Der "Sächsischen Zeitung" sagte Merkel, man habe seit dem Sommer vergangenen Jahres lernen müssen, dass es nötig sei, Europas Außengrenzen zu schützen, wenn man innerhalb Europas die Freizügigkeit wolle. Ebenso sei es nötig, sich viel mehr mit den Fluchtursachen zu beschäftigen, sagte Merkel. "Auch das mussten wir lernen."

Nun gehe es darum, die Rückführung von Asylsuchenden voranzubringen, die kein Aufenthaltsrecht in Deutschland haben. "Das muss in der Praxis noch konsequenter umgesetzt werden", sagte Merkel. Aus Gründen der humanitären Verantwortung für Menschen, die vor Krieg und Terrorismus geflohen seien, seien "legale Kontingente" nötig, um die Schutzsuchenden angemessen auf alle EU-Länder zu verteilen.

Merkel betont Nachteile einer Rentenangleichung für Ost-Arbeitnehmer

Im gleichen Interview ging Merkel auch auf die Nachteile für die heutigen Arbeitnehmer im Hinblick auf die geplante Angleichung der Ost-Renten an das West-Niveau ein.

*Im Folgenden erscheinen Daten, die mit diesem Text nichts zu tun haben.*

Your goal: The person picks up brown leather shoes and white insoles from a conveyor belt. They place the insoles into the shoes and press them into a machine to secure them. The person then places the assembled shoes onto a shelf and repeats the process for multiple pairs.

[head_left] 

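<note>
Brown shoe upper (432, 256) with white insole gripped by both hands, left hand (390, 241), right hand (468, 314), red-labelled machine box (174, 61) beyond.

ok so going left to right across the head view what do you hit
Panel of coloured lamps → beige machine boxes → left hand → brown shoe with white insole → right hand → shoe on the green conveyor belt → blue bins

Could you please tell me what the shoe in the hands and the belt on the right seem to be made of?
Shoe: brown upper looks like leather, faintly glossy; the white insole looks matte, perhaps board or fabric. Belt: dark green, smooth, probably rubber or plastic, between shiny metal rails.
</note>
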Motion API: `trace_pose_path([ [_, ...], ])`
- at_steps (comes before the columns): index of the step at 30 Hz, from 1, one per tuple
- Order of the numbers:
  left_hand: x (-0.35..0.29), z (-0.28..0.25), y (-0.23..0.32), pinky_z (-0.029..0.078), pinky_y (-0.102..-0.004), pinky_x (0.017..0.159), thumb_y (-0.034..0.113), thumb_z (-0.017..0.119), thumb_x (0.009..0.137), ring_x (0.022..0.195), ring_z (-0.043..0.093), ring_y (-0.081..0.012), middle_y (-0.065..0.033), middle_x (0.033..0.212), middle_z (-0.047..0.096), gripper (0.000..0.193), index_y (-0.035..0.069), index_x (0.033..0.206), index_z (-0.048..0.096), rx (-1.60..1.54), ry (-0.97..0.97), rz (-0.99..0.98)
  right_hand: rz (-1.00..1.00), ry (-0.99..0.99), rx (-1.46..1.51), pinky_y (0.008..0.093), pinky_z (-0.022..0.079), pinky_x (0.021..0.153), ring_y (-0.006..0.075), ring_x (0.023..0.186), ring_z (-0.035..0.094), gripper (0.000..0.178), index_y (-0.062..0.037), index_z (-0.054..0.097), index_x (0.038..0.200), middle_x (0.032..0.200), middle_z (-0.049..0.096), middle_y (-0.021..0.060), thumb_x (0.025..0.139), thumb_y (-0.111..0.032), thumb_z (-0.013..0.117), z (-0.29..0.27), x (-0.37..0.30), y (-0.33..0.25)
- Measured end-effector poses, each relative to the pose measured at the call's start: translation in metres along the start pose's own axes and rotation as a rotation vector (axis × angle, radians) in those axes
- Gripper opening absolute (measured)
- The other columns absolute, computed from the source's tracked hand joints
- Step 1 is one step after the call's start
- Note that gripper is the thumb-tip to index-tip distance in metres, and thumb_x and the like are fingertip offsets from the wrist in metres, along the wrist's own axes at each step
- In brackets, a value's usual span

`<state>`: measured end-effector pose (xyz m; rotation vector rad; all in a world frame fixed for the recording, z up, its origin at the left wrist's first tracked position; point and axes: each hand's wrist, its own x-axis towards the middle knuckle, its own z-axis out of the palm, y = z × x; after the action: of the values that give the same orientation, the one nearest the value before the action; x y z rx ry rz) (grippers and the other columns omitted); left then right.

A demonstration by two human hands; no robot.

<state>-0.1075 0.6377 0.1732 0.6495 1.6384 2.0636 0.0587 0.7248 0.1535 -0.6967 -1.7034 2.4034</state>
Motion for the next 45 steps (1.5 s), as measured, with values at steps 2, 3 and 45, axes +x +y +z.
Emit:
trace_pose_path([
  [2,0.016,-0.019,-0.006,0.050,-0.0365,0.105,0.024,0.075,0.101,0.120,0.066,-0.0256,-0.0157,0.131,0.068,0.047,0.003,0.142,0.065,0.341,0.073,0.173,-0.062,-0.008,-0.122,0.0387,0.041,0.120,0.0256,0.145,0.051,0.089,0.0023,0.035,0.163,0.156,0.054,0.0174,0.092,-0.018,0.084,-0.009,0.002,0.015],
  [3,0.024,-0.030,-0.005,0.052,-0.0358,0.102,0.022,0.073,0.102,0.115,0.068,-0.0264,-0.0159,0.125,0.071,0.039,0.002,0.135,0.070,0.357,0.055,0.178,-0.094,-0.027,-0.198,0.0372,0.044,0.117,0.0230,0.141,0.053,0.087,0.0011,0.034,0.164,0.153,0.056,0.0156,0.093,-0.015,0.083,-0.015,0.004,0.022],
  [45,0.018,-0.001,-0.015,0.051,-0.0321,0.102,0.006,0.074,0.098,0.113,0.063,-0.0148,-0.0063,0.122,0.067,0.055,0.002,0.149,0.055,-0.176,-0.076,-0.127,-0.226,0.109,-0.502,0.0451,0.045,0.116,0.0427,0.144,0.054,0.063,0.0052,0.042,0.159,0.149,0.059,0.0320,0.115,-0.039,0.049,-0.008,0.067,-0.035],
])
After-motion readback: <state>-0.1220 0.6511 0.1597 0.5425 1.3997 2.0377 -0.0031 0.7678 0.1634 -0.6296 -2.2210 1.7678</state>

Bisher werden die im Schnitt niedrigeren Ost-Löhne bei der Rentenberechnung höher gewertet als West-Löhne. "Eine Anhebung der Ost-Renten ohne einen Verzicht auf die Höherwertung der Ost-Einkommen wird es nicht geben", stellte Merkel klar. Der Wegfall der Höherwertung könne aber dazu führen, "dass künftige Rentenansprüche niedriger als nach geltendem Recht ausfallen". Diese beiden Aspekte müsse man "sorgsam gegeneinander abwägen", sagte sie.

Sozialministerin Andrea Nahles (SPD) strebt eine Angleichung bis 2020 an und zwar in zwei Schritten. Die dafür nötigen Mehrausgaben von insgesamt 5,7 Milliarden Euro sollen nach ihren Vorstellungen nicht aus den Rentenbeiträgen finanziert werden. Finanzminister Wolfgang Schäuble (CDU) will dafür aber keine Steuereinnahmen aufwenden.

Nahles' Gesetzentwurf ist nach Merkels Worten noch nicht in der Ressortabstimmung, weil "das Thema, wenn man sich ihm ernsthaft nähert, sehr kompliziert ist". Merkel vermied eine Bekräftigung ihrer bisherigen Aussage, die Renteneinheit solle 2020 erreicht sein.